> The problem
Every entry is to be reproduced word for word, but the images are not.

━━━━━━━━

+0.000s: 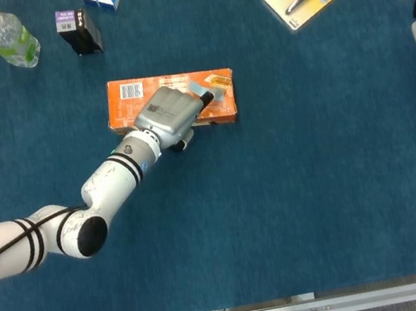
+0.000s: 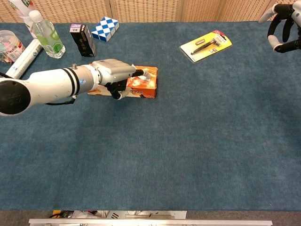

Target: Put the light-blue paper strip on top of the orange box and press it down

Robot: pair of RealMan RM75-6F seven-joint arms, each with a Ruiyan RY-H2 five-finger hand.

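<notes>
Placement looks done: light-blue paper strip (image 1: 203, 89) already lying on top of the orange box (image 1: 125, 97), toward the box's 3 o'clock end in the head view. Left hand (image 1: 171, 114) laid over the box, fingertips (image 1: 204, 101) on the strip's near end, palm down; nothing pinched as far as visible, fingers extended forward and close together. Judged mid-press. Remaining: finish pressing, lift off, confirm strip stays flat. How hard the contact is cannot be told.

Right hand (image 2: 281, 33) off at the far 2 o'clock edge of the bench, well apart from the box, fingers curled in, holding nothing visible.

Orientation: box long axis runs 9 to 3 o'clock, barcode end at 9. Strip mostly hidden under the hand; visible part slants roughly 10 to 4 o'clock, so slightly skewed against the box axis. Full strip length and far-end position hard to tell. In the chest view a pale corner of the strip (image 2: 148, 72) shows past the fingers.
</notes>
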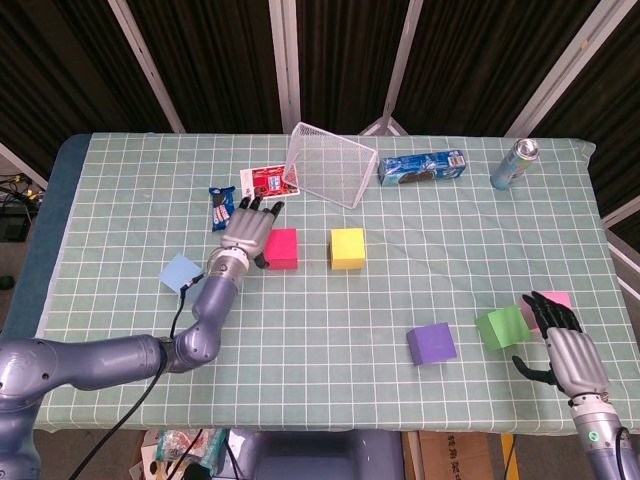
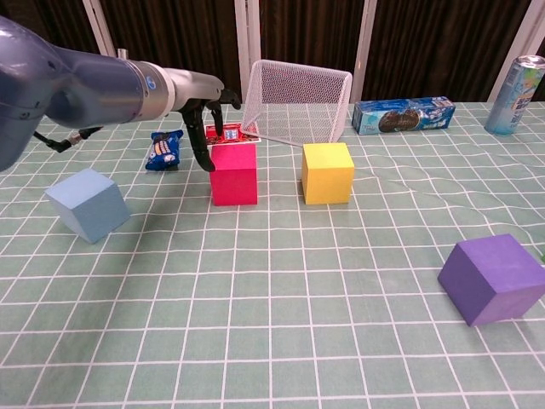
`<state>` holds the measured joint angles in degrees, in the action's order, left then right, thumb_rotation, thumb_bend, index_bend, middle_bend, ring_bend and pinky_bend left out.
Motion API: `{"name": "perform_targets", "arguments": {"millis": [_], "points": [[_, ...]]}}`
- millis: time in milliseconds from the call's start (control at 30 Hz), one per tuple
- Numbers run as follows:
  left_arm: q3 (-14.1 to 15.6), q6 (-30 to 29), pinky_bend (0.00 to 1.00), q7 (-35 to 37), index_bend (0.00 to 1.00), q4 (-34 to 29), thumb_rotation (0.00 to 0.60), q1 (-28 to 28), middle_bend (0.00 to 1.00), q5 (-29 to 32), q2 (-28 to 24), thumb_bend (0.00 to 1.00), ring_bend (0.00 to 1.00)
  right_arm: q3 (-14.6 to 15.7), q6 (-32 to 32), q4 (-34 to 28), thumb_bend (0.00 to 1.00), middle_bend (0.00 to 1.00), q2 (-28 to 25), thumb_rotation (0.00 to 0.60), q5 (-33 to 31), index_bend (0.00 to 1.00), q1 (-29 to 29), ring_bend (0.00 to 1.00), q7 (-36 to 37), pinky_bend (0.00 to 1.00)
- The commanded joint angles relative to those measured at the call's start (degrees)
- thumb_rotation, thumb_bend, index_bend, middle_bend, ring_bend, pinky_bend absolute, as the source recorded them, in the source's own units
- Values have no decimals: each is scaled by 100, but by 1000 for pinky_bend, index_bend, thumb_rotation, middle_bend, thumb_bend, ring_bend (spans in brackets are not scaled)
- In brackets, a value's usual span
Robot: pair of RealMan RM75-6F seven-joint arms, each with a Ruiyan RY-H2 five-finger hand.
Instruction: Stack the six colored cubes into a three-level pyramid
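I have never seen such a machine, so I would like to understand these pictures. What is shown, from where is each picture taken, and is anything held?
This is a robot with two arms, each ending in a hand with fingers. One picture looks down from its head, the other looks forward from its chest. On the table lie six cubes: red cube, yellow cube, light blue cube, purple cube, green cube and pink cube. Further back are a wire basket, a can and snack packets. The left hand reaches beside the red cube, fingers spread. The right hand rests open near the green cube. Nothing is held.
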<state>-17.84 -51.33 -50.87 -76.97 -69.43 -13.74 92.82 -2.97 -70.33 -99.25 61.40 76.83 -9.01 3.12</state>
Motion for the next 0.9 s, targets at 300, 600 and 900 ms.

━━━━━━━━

> Solution for this problem
+0.000s: 
+0.000s: 

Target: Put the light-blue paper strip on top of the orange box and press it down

Robot: pair of RealMan RM75-6F seven-joint arms, each with a Ruiyan RY-H2 five-finger hand.

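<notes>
Placement looks done: light-blue paper strip (image 1: 203, 89) already lying on top of the orange box (image 1: 125, 97), toward the box's 3 o'clock end in the head view. Left hand (image 1: 171, 114) laid over the box, fingertips (image 1: 204, 101) on the strip's near end, palm down; nothing pinched as far as visible, fingers extended forward and close together. Judged mid-press. Remaining: finish pressing, lift off, confirm strip stays flat. How hard the contact is cannot be told.

Right hand (image 2: 281, 33) off at the far 2 o'clock edge of the bench, well apart from the box, fingers curled in, holding nothing visible.

Orientation: box long axis runs 9 to 3 o'clock, barcode end at 9. Strip mostly hidden under the hand; visible part slants roughly 10 to 4 o'clock, so slightly skewed against the box axis. Full strip length and far-end position hard to tell. In the chest view a pale corner of the strip (image 2: 148, 72) shows past the fingers.
</notes>
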`<state>` holds the measured joint angles in degrees, in the action's order, left then right, thumb_rotation, thumb_bend, index_bend, middle_bend, ring_bend and pinky_bend left out.
Motion API: `{"name": "perform_targets", "arguments": {"millis": [_], "points": [[_, ...]]}}`
- millis: time in milliseconds from the call's start (control at 30 Hz), one per tuple
- Numbers run as follows:
  left_arm: q3 (-14.1 to 15.6), q6 (-30 to 29), pinky_bend (0.00 to 1.00), q7 (-35 to 37), index_bend (0.00 to 1.00), q4 (-34 to 29), thumb_rotation (0.00 to 0.60), q1 (-28 to 28), middle_bend (0.00 to 1.00), q5 (-29 to 32), q2 (-28 to 24), thumb_bend (0.00 to 1.00), ring_bend (0.00 to 1.00)
  right_arm: q3 (-14.6 to 15.7), q6 (-32 to 32), q4 (-34 to 28), thumb_bend (0.00 to 1.00), middle_bend (0.00 to 1.00), q2 (-28 to 25), thumb_rotation (0.00 to 0.60), q5 (-33 to 31), index_bend (0.00 to 1.00), q1 (-29 to 29), ring_bend (0.00 to 1.00), q7 (-36 to 37), pinky_bend (0.00 to 1.00)
- The commanded joint angles relative to those measured at the call's start (degrees)
- thumb_rotation, thumb_bend, index_bend, middle_bend, ring_bend, pinky_bend absolute, as the source recorded them, in the source's own units
- Values have no decimals: each is scaled by 100, but by 1000 for pinky_bend, index_bend, thumb_rotation, middle_bend, thumb_bend, ring_bend (spans in brackets are not scaled)
- In brackets, a value's usual span
Robot: pair of RealMan RM75-6F seven-joint arms, each with a Ruiyan RY-H2 five-finger hand.
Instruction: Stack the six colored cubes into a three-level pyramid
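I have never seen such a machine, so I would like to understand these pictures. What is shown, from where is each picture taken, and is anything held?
This is a robot with two arms, each ending in a hand with fingers. One picture looks down from its head, the other looks forward from its chest. On the table lie six cubes: red cube, yellow cube, light blue cube, purple cube, green cube and pink cube. Further back are a wire basket, a can and snack packets. The left hand reaches beside the red cube, fingers spread. The right hand rests open near the green cube. Nothing is held.
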<state>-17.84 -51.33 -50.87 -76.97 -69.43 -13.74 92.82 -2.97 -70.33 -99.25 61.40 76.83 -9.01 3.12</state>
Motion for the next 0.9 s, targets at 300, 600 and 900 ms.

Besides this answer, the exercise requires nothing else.